I'm sorry about
your diagnosis. The first order of business is to get a second opinion on your biopsy slides from Bostwick or Epstein. You want a treatment suited to as accurate a diagnosis as you can get.
Mojo58 said...
RO didn't think seeds would be enough.
Given your numbers, that may be more a reflection of the RO you spoke to. Often, ROs who do HDR don't do LDR - it's a different skill set. I think if you talk to one of the LDR brachy superstars (e.g., Grimm, Zelefsky, etc.) you will get a different story.
Mojo58 said...
The RO recommended prostate MRI for mapping. the surgeon more for staging.
You may want to wait. different specialists will require different MRIs. If you go with HDR, you will need an MRI with fiducials, for example.
Mojo58 said...
But it seems like if you fry the prostate, you'd still have a chance of incontinence. Probably didn't ask the right questions of the RO.
You are not "frying" the prostate with radiation (that would be thermal ablation). You are inserting hydroxyl radicals into the cancer's DNA, which it cannot repair or survive, while healthy tissue often can. With your low volume of cancer, you will have a lot of healthy prostate tissue after radiation. Incontinence is almost never a problem after any kind of radiation. The urinary and rectal SEs tend to be irritative and temporary. With LDR brachy, the opposite problem - retention - is a frequent side effect, but even then, it is usually mild and transient.
Mojo58 said...
Both said the outcomes are about the same. Dud they mean for incontinence and SE?

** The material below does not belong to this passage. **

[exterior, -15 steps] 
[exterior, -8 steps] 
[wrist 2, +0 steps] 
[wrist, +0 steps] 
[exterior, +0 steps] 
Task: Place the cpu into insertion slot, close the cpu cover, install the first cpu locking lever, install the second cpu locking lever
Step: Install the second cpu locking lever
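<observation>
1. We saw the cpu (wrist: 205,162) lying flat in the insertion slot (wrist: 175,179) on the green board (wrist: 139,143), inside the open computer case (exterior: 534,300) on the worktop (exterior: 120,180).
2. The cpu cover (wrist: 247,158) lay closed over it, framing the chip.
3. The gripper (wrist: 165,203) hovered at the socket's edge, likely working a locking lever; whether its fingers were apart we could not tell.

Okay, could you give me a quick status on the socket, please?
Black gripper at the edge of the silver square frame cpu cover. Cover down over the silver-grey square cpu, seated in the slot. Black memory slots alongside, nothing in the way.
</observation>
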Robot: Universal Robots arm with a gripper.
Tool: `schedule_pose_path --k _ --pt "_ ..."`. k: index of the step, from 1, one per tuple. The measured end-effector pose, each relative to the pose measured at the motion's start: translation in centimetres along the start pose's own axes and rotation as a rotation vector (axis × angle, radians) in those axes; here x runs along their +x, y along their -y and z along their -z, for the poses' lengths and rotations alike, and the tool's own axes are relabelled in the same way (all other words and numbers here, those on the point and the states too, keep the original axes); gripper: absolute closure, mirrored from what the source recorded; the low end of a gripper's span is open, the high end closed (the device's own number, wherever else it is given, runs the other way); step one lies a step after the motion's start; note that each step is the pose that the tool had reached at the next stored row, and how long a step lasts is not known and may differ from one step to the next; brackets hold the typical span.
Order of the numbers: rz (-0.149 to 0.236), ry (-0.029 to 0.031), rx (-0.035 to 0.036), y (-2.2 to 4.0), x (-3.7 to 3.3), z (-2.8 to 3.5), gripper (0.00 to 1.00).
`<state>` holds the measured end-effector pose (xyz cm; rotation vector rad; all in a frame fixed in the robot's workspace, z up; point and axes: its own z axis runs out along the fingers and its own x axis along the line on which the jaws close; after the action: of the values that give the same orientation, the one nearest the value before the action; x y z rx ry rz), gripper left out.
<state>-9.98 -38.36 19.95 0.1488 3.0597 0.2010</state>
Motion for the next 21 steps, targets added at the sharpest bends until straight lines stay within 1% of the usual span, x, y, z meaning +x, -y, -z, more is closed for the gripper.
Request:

He meant oncological outcomes - lasting cure rates. With your "favorable intermediate risk" PC, all treatments have about
the same (excellent) chances of lasting success.
As you talk to experts in surgery, HDR brachy and LDR brachy, I also recommend you talk to an expert in SBRT (see link in my profile). SBRT and HDR, in addition to low rates of SEs, also have the lowest rates of associated ED (around 20-25%).